* _Instructions to follow_: Pictures aside, repeat the listing below exactly.

[Source material — start]

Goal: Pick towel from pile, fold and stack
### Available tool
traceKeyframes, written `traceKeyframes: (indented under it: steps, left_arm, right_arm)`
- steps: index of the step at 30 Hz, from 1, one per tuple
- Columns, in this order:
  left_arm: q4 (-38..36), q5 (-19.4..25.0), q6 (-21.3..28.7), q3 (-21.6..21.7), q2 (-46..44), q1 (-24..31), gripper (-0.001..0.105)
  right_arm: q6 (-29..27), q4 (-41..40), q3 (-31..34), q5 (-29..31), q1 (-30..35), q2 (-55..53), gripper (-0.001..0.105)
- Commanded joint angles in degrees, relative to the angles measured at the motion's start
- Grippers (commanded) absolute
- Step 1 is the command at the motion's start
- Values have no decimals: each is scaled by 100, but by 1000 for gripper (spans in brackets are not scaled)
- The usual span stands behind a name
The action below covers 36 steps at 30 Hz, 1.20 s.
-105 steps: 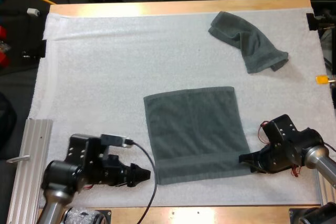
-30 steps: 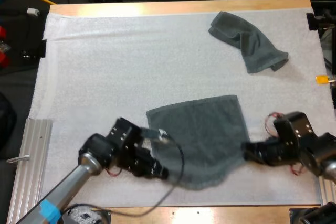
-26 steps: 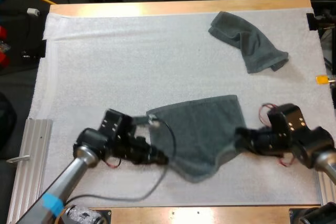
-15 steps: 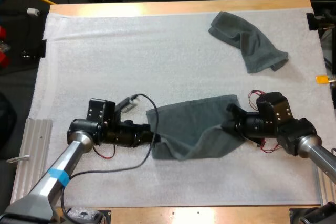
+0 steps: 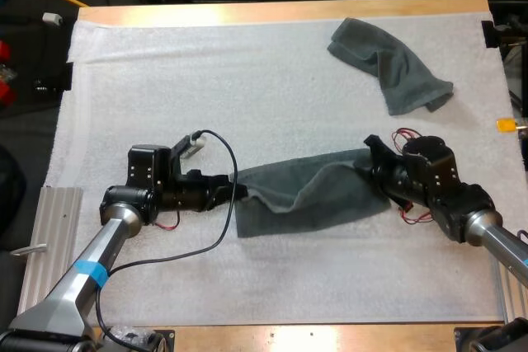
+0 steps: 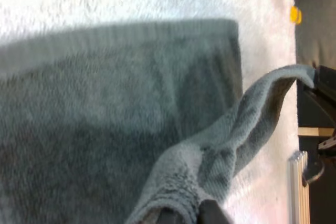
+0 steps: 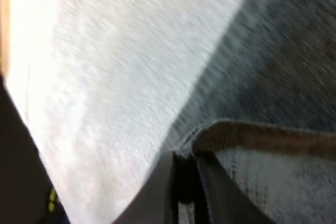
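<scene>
Towel (image 5: 305,195) on the white mat (image 5: 165,88), mid tabletop (image 5: 247,12), partly doubled over itself. Left tool (image 5: 239,191) is clamped on its left corner; the left wrist view shows cloth pinched between both fingers (image 6: 210,216). Right tool (image 5: 369,166) is clamped on the right corner, cloth pressed from both sides. The held edge sags between the two tools, above the lower layer. Well apart, at the mat's far right, lies a crumpled towel (image 5: 388,63).
</scene>
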<state>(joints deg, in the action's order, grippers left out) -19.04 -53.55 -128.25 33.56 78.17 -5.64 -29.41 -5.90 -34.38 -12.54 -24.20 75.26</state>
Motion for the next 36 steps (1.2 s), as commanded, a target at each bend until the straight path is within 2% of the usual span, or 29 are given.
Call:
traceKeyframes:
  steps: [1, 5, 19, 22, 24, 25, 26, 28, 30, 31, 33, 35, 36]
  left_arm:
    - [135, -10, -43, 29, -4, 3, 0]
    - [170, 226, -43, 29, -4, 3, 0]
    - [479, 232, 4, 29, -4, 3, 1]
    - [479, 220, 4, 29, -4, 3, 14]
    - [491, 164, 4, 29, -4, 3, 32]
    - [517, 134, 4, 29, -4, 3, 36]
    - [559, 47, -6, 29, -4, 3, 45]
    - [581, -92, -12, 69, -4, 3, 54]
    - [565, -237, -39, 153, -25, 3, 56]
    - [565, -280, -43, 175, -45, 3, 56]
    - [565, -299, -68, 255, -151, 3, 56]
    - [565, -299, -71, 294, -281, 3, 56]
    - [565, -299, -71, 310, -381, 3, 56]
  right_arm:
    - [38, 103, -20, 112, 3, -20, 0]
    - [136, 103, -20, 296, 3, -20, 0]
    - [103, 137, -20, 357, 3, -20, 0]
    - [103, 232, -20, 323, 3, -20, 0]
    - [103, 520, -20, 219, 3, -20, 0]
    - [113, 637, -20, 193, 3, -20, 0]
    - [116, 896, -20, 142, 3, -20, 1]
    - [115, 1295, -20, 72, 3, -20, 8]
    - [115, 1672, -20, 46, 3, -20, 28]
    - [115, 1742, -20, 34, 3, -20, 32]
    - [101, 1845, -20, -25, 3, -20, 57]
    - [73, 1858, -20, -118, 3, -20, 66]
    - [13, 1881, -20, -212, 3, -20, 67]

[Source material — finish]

* _The completed task_:
Goal: Pick towel from pile, fold and stack
### Available tool
traceKeyframes, written `traceKeyframes: (indented under it: steps, left_arm, right_arm)`
- steps: index of the step at 30 Hz, from 1, one per tuple
- Columns, in this order:
  left_arm: q4 (-38..36), q5 (-19.4..25.0), q6 (-21.3..28.7), q3 (-21.6..21.7), q2 (-46..44), q1 (-24..31), gripper (-0.001..0.105)
  right_arm: q6 (-29..27), q4 (-41..40), q3 (-31..34), q5 (-29..31), q1 (-30..35), q2 (-55..53), gripper (-0.001..0.105)
- Commanded joint angles in degrees, relative to the angles measured at the motion's start
- Grippers (commanded) absolute
- Step 1 is the command at the motion's start
- Values have no decimals: each is scaled by 100, but by 1000 for gripper (spans in brackets are not scaled)
- The usual span stands behind a name
The action below covers 36 steps at 30 Hz, 1.20 s.
-105 steps: 
-30 steps: 
-26 steps: 
-15 steps: 
+0 steps: 
+0 steps: 
+0 steps: 
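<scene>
Towel (image 5: 305,195) on the white mat (image 5: 165,88), mid tabletop (image 5: 247,12), partly doubled over itself. Left tool (image 5: 239,191) is clamped on its left corner; the left wrist view shows cloth pinched between both fingers (image 6: 210,216). Right tool (image 5: 369,166) is clamped on the right corner, cloth pressed from both sides. The held edge sags between the two tools, above the lower layer. Well apart, at the mat's far right, lies a crumpled towel (image 5: 388,63).
</scene>
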<state>(joints deg, in the action's order, grippers left out) -19.04 -53.55 -128.25 33.56 78.17 -5.64 -29.41 -5.90 -34.38 -12.54 -24.20 75.26</state>
Motion for the next 36 steps (1.2 s), as commanded, a target at each bend until the straight path is within 2% of the usual span, or 29 are given.
Call:
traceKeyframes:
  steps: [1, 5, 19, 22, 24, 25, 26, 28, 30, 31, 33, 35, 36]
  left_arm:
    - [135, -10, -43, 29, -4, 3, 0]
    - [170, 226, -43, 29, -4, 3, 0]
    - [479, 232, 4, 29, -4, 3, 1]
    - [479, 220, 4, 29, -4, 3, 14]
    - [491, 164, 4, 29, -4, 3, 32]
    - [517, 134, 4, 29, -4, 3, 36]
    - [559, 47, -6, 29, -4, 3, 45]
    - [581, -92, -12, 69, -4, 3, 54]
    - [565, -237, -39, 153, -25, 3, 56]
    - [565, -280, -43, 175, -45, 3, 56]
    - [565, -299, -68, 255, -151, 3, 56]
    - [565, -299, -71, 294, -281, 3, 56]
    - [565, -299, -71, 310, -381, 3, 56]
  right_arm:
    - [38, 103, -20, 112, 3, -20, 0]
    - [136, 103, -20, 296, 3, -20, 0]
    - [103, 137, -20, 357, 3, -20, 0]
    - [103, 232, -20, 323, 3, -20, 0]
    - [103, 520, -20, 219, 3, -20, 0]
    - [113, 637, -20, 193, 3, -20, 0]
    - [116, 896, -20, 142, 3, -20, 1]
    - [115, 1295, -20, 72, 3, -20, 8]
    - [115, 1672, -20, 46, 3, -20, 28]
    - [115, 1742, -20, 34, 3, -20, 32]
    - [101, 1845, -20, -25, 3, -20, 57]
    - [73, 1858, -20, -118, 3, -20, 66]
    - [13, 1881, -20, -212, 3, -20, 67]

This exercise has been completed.